Nuestro compromiso con el medio ambiente y, por tanto, con las generaciones futuras, se ha incorporado ya a nuestro lenguaje cotidiano. Existe una clara conciencia ecológica, un consenso explícito acerca de la necesidad de un cambio en nuestra relación con la naturaleza. Somos conscientes de que actuamos de forma imbécil, mercantilizando todos los recursos naturales como si fueran perpetuos. Pero no pasamos a la acción, no actuamos en consecuencia. Resultado final: la explotación de los hombres puede resistir siglos, pero la naturaleza ya no aguanta. El desastre, el final de la tierra, se cuenta por años. Sabemos lo que está mal y seguimos haciéndolo.

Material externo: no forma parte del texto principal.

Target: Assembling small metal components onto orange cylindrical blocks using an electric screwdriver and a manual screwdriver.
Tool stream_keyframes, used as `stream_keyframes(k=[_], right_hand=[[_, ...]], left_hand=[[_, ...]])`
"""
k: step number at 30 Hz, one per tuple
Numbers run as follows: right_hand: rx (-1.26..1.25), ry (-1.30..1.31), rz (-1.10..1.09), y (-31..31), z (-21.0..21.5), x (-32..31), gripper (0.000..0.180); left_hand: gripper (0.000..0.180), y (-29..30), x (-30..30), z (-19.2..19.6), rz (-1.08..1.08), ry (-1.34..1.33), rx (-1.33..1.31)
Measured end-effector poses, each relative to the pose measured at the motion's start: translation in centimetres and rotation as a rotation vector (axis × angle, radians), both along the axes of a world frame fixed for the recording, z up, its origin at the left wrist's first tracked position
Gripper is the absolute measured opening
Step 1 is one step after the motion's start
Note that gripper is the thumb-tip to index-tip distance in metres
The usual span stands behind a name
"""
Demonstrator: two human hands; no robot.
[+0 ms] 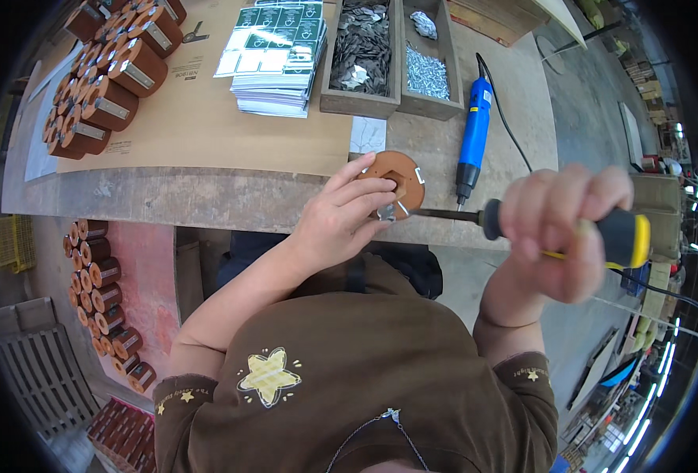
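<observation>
My left hand point(329, 213) is closed around a round brown spool-like part point(414, 172) at the table's front edge. A hexagonal recess and small metal clips show on the part's face. My right hand point(558, 229), slightly blurred, grips a screwdriver point(629, 238) with a black and yellow handle. Its dark shaft points left, and the tip is at the part's lower rim, close to a metal clip; whether it touches I cannot tell. Beyond my right hand, a blue electric screwdriver point(475, 126) lies on the table with its bit toward me.
Wooden boxes at the back hold dark metal pieces point(362, 51) and small silver screws point(428, 75). A stack of printed green-and-white cards point(274, 79) stands left of them. Several brown spools point(132, 71) stand at the far left, more point(100, 276) below. A black cord point(511, 130) crosses the right side.
</observation>
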State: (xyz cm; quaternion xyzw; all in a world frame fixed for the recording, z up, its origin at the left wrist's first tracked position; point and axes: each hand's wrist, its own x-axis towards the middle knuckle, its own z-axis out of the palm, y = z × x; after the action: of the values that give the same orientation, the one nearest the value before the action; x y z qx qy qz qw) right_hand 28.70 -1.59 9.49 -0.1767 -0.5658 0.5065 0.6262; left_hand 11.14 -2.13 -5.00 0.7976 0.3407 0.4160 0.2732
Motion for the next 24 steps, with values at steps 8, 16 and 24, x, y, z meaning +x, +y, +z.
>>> stream_keyframes(k=[8,16,24], right_hand=[[-0.031,0.091,-0.136,-0.1,-2.8,0.8,0.015],[-0.017,0.121,-0.071,0.3,-2.4,0.9,0.012],[0.111,0.206,-0.228,0.9,-1.5,2.9,0.007]], left_hand=[[0.035,-1.0,-0.2,0.7,-0.011,-0.06,-0.052],[0.038,1.1,-0.2,3.9,0.057,0.025,0.144],[0.014,5.2,1.8,3.9,-0.023,-0.038,0.217]])
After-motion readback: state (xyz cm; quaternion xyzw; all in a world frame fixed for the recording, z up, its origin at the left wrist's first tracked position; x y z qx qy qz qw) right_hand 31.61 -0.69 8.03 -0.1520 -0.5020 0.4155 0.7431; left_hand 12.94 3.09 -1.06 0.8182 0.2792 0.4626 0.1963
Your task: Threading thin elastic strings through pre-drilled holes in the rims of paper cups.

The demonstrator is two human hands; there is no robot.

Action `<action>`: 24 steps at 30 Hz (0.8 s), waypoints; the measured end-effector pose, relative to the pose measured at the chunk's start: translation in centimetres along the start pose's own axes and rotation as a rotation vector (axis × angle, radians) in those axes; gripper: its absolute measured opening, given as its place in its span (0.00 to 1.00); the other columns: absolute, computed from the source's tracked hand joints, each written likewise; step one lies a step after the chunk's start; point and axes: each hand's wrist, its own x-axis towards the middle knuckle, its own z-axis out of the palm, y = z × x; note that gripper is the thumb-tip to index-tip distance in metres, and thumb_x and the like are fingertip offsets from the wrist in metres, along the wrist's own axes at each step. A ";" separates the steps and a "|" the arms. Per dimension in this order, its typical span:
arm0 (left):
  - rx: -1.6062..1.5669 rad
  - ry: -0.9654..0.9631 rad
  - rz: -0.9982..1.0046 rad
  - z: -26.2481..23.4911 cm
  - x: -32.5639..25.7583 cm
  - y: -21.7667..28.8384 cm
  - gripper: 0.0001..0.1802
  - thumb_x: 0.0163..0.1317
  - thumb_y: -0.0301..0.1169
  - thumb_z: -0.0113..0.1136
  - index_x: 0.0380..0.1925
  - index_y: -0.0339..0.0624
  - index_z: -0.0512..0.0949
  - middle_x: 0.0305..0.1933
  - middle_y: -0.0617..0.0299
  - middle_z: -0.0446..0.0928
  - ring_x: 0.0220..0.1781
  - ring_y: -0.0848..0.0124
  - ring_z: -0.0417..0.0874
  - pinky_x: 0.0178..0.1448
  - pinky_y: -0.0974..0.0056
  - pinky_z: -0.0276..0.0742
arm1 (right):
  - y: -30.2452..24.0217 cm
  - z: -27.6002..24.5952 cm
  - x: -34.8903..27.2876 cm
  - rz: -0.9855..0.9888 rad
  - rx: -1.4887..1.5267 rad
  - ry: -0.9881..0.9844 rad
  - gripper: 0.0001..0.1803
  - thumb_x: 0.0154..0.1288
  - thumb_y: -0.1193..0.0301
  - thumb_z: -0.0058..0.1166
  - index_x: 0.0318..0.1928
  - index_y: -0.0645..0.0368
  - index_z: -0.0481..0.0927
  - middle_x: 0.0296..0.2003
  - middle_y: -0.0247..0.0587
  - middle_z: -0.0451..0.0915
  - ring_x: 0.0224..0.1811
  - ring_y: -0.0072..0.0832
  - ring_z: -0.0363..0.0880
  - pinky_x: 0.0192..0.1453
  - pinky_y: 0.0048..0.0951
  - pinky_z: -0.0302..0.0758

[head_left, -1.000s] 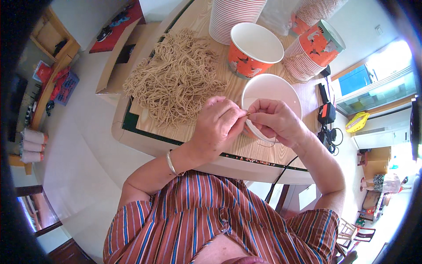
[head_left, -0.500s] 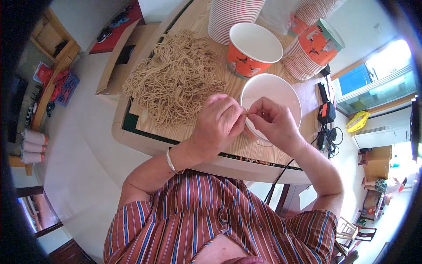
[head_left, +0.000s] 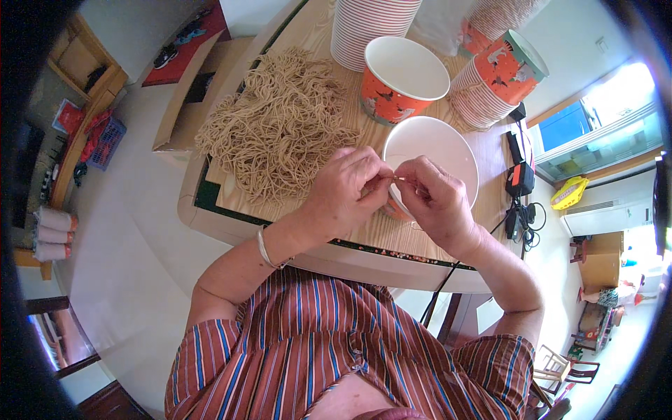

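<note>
Left hand and right hand are pinching strand near cup; string heap is lying leftward on tabletop; seemingly fingers are twisting or knotting; next move is probably needing steady pinch

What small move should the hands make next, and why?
Probably ease the left hand and right hand slightly apart, drawing the thin tan strand gently taut. Both hands seem to pinch it, their fingertips almost meeting above the near rim of the open white-lined cup, so a small pull should show whether it is joined there; the fingers hide that.
</note>
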 end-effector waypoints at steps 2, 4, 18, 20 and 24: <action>-0.013 -0.009 0.001 0.0 0.1 0.0 0.07 0.55 0.26 0.63 0.32 0.39 0.75 0.30 0.58 0.75 0.35 0.58 0.79 0.47 0.56 0.73 | 0.2 0.0 -0.1 -0.098 -0.055 0.020 0.07 0.63 0.79 0.56 0.42 0.59 0.76 0.30 0.43 0.78 0.28 0.38 0.82 0.33 0.34 0.79; -0.017 -0.014 -0.002 0.0 0.0 -0.2 0.07 0.56 0.27 0.63 0.32 0.39 0.75 0.29 0.58 0.75 0.34 0.58 0.80 0.47 0.56 0.73 | 0.3 0.1 -0.1 -0.124 -0.102 0.017 0.05 0.63 0.79 0.56 0.40 0.60 0.77 0.32 0.44 0.78 0.29 0.41 0.82 0.34 0.36 0.79; -0.048 0.095 -0.089 0.3 -1.1 0.2 0.09 0.55 0.22 0.65 0.36 0.41 0.76 0.36 0.58 0.76 0.39 0.57 0.79 0.48 0.56 0.74 | 1.4 -1.4 1.4 0.476 0.509 -0.283 0.03 0.65 0.73 0.59 0.36 0.59 0.80 0.25 0.21 0.74 0.25 0.08 0.66 0.26 0.15 0.63; -0.004 0.105 -0.036 0.2 -1.1 0.7 0.11 0.53 0.22 0.66 0.36 0.41 0.76 0.36 0.58 0.76 0.39 0.58 0.79 0.48 0.56 0.74 | 1.3 -1.5 1.4 0.483 0.523 -0.279 0.04 0.66 0.71 0.59 0.36 0.57 0.80 0.24 0.20 0.73 0.25 0.06 0.66 0.25 0.14 0.61; 0.158 0.129 0.136 0.2 -0.7 1.1 0.13 0.50 0.23 0.69 0.35 0.42 0.76 0.36 0.60 0.75 0.40 0.62 0.80 0.50 0.55 0.75 | 1.5 -1.3 1.3 0.489 0.557 -0.266 0.03 0.66 0.73 0.59 0.37 0.57 0.79 0.22 0.20 0.71 0.20 0.05 0.63 0.20 0.12 0.56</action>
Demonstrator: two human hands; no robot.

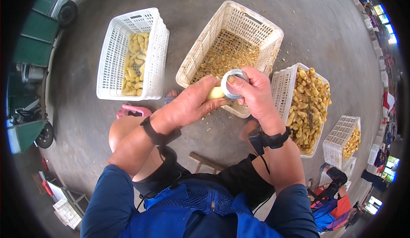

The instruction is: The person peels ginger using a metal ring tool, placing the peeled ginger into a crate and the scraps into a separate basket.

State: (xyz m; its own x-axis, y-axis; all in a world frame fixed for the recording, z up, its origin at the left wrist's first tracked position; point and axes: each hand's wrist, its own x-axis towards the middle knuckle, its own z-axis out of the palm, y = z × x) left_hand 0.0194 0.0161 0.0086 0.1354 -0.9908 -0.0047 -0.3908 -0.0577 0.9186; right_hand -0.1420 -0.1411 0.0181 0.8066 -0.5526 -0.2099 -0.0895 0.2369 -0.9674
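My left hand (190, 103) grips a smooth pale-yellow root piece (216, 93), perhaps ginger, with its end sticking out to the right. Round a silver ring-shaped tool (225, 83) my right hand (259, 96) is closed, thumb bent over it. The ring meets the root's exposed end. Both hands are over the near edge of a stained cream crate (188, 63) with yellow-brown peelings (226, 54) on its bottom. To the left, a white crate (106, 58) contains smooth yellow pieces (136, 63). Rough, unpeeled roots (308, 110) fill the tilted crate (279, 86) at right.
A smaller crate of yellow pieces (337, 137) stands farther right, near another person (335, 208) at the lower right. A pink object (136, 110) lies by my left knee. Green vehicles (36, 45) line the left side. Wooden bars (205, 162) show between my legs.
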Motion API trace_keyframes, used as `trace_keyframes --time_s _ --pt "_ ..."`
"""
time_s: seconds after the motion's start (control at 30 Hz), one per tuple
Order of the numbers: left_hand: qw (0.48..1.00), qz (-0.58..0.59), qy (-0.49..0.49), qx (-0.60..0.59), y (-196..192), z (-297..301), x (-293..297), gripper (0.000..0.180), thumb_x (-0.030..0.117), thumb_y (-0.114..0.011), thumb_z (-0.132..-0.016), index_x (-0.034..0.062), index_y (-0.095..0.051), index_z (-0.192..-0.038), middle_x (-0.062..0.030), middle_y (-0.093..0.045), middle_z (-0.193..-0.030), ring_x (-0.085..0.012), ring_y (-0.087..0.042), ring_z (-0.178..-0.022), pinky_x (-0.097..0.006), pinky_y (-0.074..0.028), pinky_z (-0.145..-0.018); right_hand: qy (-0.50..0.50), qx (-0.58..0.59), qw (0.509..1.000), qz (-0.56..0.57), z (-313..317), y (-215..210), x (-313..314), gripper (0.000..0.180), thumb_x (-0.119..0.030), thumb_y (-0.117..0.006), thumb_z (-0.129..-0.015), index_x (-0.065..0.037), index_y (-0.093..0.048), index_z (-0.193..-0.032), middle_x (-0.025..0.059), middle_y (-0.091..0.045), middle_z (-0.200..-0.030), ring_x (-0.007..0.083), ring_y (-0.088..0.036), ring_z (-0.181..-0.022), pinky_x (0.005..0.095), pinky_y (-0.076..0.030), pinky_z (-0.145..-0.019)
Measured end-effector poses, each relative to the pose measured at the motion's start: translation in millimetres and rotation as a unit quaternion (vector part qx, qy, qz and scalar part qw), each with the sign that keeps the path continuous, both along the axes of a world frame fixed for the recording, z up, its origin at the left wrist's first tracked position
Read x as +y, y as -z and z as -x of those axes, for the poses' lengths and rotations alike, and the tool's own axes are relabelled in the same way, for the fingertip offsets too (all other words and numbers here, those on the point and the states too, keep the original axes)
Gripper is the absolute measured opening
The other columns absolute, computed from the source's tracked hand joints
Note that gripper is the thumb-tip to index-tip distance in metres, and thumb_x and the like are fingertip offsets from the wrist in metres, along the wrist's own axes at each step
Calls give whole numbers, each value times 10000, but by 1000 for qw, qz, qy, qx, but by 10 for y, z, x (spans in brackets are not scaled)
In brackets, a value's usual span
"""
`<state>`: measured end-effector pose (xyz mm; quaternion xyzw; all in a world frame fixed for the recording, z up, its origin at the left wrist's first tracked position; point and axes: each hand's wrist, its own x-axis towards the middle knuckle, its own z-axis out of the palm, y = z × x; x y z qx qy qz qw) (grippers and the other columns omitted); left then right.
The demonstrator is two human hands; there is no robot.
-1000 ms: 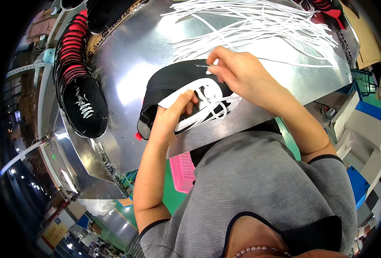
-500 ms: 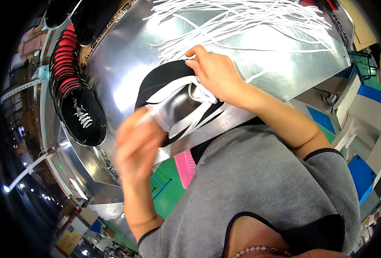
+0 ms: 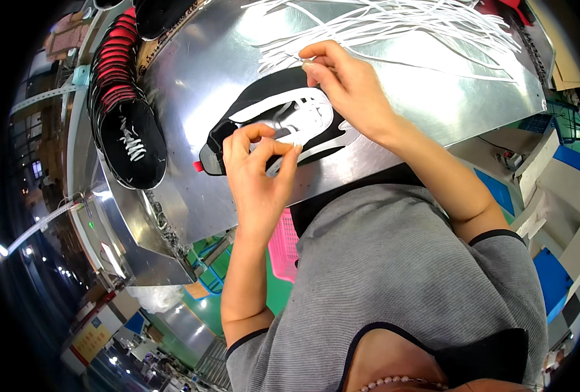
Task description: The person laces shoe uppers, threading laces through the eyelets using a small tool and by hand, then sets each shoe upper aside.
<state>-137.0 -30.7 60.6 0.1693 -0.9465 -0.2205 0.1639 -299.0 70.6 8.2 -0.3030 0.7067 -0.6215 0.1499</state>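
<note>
A black shoe (image 3: pixel 267 85) with white side trim and a small red heel tab lies tilted on the metal table in front of me. White shoelace (image 3: pixel 313 111) crosses its opening. My left hand (image 3: pixel 254 173) is over the near side of the opening, thumb and forefinger pinched together beside the white lace; what sits between the fingertips is too small to make out. My right hand (image 3: pixel 352 85) is at the far edge of the shoe near the toe, fingers curled and thumb bent in. Anything between those fingertips is hidden.
Many loose white laces (image 3: pixel 401 32) spread over the back of the metal table (image 3: pixel 421 108). To the left stands a nested row of black shoes (image 3: pixel 133 147) with red linings. A pink basket (image 3: pixel 282 248) sits below the table's front edge.
My left hand has moved right and in over the shoe, from a blurred sweep at its left. The right hand has shifted slightly up and right. The lace now lies closer to the shoe.
</note>
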Motion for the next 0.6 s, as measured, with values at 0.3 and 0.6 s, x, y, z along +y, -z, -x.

En 1979 vio la luz el libro de H. Jonas El principio de responsabilidad, donde presentaba el respeto al medio ambiente como una obligación moral consistente en dejar el planeta igual o mejor que lo hemos encontrado. En forma de imperativo el principio nos dice: «Actúa de tal modo que los efectos de tu acción sean compatibles con la permanencia de una vida humana auténtica», o expresándolo de modo negativo: «No pongas en peligro la continuidad indefinida de la humanidad en la Tierra». Hoy, nuestra falta de respeto por nuestros hijos y nietos es bien patente, por más que cuatro aprovechados sigan negando el cambio climático.

Algo está fallando cuando somos conscientes de nuestra responsabilidad ecológica, pero se sigue apostando por un crecimiento económico basado en la explotación negligente de los recursos naturales. Los que producen tienen poder, pero los que consumimos también. Como siempre ocurre, solo reaccionaremos cuando sea demasiado tarde.